The Princeton Senior Resource Center in 2022 greatly improved their presence in the community with the opening of a new headquarters on Poor Farm Road, Princeton. In addition to their physical, mental and health offerings, such as yoga, meditation, and pickleball, their new location has a Technology Hub, with courses on subjects such as the iPhone, Zoom, Instagram and Facebook, in addition to their Evergreen Forum of classes diving deep into various specialized topics.

Additionally, they are a wonderful source of topics for seniors wanting to remain in their home. Issues such as the need for decluttering help to create more safe space in their home, or resources focused on age-in-place home modifications are obstacles for seniors as they age. I have seen many families repurpose the rooms in their homes into more sustainable versions for their own future, including adding or removing walls to allow for a main floor primary bedroom for families finding it difficult to use stairs, adding “no step” walk-in showers instead of a high lip bathtub for added comfort and safety. Local solutions abound, as there are many local companies that focus on this, including Tobias Design in Hopewell, NJ, started by Lisa Tobias. Additionally, the addition of grab bars and handrails, ramps for the front door, back door, and garage door, and expanding the width of door frames or adjusting the height of bathroom sinks so walkers and wheelchairs can comfortably fit, can add safety precautions for seniors and provide peace of mind for family members.

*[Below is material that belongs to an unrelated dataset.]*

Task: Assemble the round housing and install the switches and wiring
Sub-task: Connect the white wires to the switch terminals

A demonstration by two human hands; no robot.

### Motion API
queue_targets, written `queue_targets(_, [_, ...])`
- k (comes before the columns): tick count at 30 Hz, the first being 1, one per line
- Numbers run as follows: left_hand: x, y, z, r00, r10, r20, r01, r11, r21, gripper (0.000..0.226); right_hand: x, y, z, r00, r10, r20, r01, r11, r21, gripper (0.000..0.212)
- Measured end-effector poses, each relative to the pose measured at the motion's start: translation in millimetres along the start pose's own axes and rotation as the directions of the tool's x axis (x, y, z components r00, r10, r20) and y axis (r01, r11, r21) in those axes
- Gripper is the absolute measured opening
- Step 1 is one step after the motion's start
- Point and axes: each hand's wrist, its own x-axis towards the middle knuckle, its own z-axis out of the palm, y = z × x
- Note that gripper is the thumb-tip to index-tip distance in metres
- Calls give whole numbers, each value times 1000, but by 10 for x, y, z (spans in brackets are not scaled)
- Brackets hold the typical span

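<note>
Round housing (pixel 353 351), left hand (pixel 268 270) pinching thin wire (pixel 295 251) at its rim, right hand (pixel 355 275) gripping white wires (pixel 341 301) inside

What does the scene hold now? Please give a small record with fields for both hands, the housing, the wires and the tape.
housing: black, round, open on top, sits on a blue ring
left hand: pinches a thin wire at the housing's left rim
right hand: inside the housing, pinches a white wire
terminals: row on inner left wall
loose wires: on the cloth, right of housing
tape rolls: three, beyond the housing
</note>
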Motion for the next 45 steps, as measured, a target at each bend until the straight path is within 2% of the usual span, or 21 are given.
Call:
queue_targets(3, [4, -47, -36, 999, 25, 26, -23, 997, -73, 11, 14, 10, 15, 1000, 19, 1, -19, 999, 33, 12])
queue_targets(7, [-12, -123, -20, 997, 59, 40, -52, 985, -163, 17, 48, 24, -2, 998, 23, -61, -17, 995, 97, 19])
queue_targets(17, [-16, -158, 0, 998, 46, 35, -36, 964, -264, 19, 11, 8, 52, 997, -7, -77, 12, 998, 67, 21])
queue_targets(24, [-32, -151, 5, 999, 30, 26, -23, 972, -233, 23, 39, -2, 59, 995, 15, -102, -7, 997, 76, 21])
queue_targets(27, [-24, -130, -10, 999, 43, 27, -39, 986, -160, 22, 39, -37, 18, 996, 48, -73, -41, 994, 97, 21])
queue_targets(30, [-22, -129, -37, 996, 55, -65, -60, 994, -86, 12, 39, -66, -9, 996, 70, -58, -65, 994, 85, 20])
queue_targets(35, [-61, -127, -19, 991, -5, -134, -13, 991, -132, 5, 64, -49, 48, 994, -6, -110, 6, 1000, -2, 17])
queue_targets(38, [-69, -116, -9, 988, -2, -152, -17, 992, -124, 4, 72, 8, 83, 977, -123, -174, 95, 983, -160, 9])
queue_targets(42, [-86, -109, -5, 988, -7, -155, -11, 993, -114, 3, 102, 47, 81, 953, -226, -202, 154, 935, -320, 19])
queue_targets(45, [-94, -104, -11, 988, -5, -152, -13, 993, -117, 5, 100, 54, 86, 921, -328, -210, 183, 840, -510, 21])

Financial affordability continues to be an issue in New Jersey. However, many resources such as Financial Advisors, Estate Planners, and Elder Care Attorneys can help to provide more financial clarity for families, and lessen the tax burden of retirement, estate transfers, inheritance, and death. Additionally, there are many caregiving resources available for the family, including part-time or full-time Health Aides, as well as Geriatric Care Managers who play a crucial role as advocate and voice to promote and organize seniors’ health care needs. Additionally, Senior Housing Navigator companies can help families refine the local housing options available to fit their financial and health needs now and in the future.

It is promising to see the State begin to do their part in retaining seniors in New Jersey, while also seeing Princeton and area towns provide more housing options, solutions, and resources to seniors and their worried families. The issue is far from being solved, but the progress has and will continue to become more robust, and a key part of that is for Seniors and their families to utilize the various resources that are available to them.